New MedPAC Data Underscore Hospital Concerns with the Medicare Buy-in Proposal
New data released at today’s Medicare Payment Advisory Commission (MedPAC) meeting show that Medicare payments for hospital services fall woefully short of covering costs, further fueling concerns about adding more patients to Medicare through a “buy-in” under reform, the American Hospital Association (AHA) said.
Medicare covered significantly less patient care costs in 2008 than it did in 2007, according to information released at today’s commission meeting. The drop in Medicare margins from negative 6 percent to an estimated negative 7.2 percent marks an historic low in how Medicare covers the cost of care for America’s seniors, continuing a trend of declining Medicare payment adequacy over the past seven years.

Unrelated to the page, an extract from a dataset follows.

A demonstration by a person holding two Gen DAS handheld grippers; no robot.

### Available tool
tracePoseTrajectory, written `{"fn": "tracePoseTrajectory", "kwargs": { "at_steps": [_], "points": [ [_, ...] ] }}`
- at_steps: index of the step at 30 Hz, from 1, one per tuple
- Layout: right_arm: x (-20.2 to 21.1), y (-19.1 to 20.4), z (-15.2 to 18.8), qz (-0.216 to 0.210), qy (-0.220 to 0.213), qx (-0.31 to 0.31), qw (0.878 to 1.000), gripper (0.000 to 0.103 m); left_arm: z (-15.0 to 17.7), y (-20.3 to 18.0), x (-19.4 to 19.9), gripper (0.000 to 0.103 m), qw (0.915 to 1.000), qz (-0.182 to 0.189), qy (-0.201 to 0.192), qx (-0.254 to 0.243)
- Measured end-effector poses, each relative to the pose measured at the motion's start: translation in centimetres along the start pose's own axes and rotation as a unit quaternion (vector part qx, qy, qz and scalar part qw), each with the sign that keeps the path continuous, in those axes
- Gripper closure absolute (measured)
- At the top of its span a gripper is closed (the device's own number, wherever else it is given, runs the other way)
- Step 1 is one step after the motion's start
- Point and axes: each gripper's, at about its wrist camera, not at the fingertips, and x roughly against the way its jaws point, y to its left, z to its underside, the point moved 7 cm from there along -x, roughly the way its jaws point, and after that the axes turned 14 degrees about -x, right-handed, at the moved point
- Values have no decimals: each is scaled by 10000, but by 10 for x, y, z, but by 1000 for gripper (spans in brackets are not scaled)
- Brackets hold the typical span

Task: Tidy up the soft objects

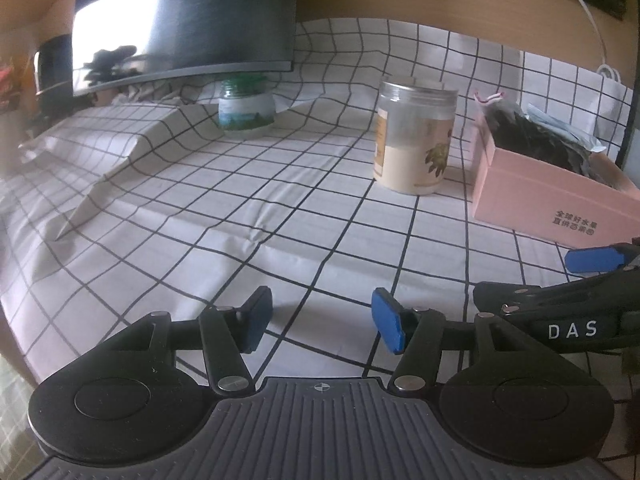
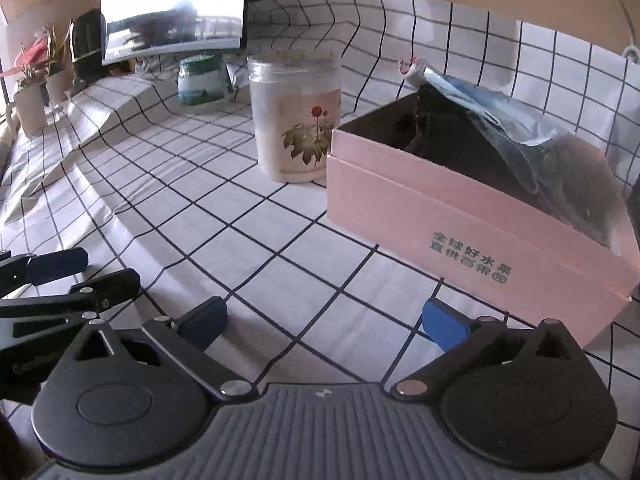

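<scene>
- The left gripper [image 1: 320, 320] hovers with jaws apart and empty, left of the pink cardboard box [image 2: 460, 216].
- The right gripper [image 2: 324, 320], jaws spread wide and empty, is just before the box.
- A dark crinkled plastic bag [image 2: 500, 148] lies inside the box.
- A clear plastic jar of white powder [image 2: 294, 116] stands just left of it.

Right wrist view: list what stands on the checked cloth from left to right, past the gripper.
Potted plants → dark monitor → small green-labelled jar → tall clear jar with flower label → pink cardboard box holding a dark plastic bag.
</scene>
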Motion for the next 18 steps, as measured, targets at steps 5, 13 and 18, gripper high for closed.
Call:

“The data released at today’s MedPAC meeting underscore our concerns about the Medicare buy-in proposal that’s currently part of the Senate health reform bill,” said Rich Umbdenstock, president and CEO of the American Hospital Association. “For the majority of America’s hospitals, Medicare payments cover less than the cost of care for hospital services to seniors, making it more difficult to make ends meet. The Medicare buy-in could hamper hospitals’ ability to maintain the essential public services that patients and communities depend upon and to upgrade technology and facilities that make care better."
About the AHA
The AHA is a not-for-profit association of health care provider organizations and individuals that are committed to the health improvement of their communities. The AHA is the national advocate for its members, which include nearly 5,000 hospitals, health care systems, networks, other providers of care and 43,000 individual members. Founded in 1898, the AHA provides education for health care leaders and is a source of information on health care issues and trends. For more information, visit the AHA website at www.aha.org.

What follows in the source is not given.